- [Directions]
A full, exact copy of the listing is needed, with images omitted.

- [Data section]

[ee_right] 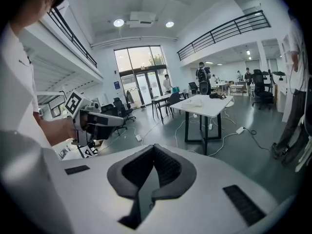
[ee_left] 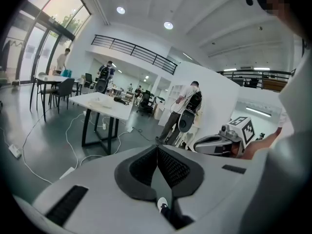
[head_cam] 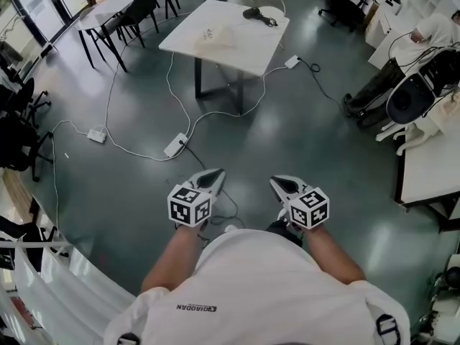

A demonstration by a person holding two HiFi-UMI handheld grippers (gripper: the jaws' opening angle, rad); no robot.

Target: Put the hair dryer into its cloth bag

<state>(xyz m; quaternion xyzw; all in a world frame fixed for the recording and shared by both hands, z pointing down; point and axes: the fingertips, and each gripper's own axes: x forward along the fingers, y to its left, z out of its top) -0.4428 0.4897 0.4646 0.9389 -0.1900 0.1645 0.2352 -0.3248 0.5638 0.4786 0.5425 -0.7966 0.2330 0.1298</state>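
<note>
Left hand-held gripper (head_cam: pixel 214 175) is pinched right together with nothing in it, and the right hand-held gripper (head_cam: pixel 280 184) matches it, jaws closed and empty, both held low in front of the person over the grey floor (head_cam: pixel 330 149). Neither is touching anything. The black hair dryer (head_cam: pixel 251 13) lies well away, near the far edge of the white surface (head_cam: pixel 237 56), with its cord (head_cam: pixel 270 21) curled just beside it. A pale, crumpled thing on that same surface, apart from the dryer, is most likely the cloth bag (head_cam: pixel 218 37). My read is that the dryer is a rigid, smooth plastic shell with some heft, so the handle is the place to clamp, close to the barrel for balance. The bag looks limp, so pinch its hem to hold the mouth open, and mind that trailing cord
</note>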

- [Task output]
[ee_right] 
[ee_left] 
[head_cam] 

A demonstration by a person holding two HiFi-UMI handheld grippers (gripper: the jaws' opening angle, rad); no robot.

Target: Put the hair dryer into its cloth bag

<state>(xyz m; quaternion xyzw; all in a world frame fixed for the recording and shared by both hands, z pointing down; point and axes: the fingertips, and each gripper's own axes: x forward along the fingers, y to its left, z out of its top) -0.4428 0.4897 0.4646 0.9389 -0.1900 0.1645 0.2352 -0.3248 0.5638 0.4786 0.5425 -0.7966 0.2330 0.1298</state>
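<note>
Left hand-held gripper (head_cam: pixel 214 175) is pinched right together with nothing in it, and the right hand-held gripper (head_cam: pixel 280 184) matches it, jaws closed and empty, both held low in front of the person over the grey floor (head_cam: pixel 330 149). Neither is touching anything. The black hair dryer (head_cam: pixel 251 13) lies well away, near the far edge of the white surface (head_cam: pixel 237 56), with its cord (head_cam: pixel 270 21) curled just beside it. A pale, crumpled thing on that same surface, apart from the dryer, is most likely the cloth bag (head_cam: pixel 218 37). My read is that the dryer is a rigid, smooth plastic shell with some heft, so the handle is the place to clamp, close to the barrel for balance. The bag looks limp, so pinch its hem to hold the mouth open, and mind that trailing cord
</note>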

The exercise was answered completely.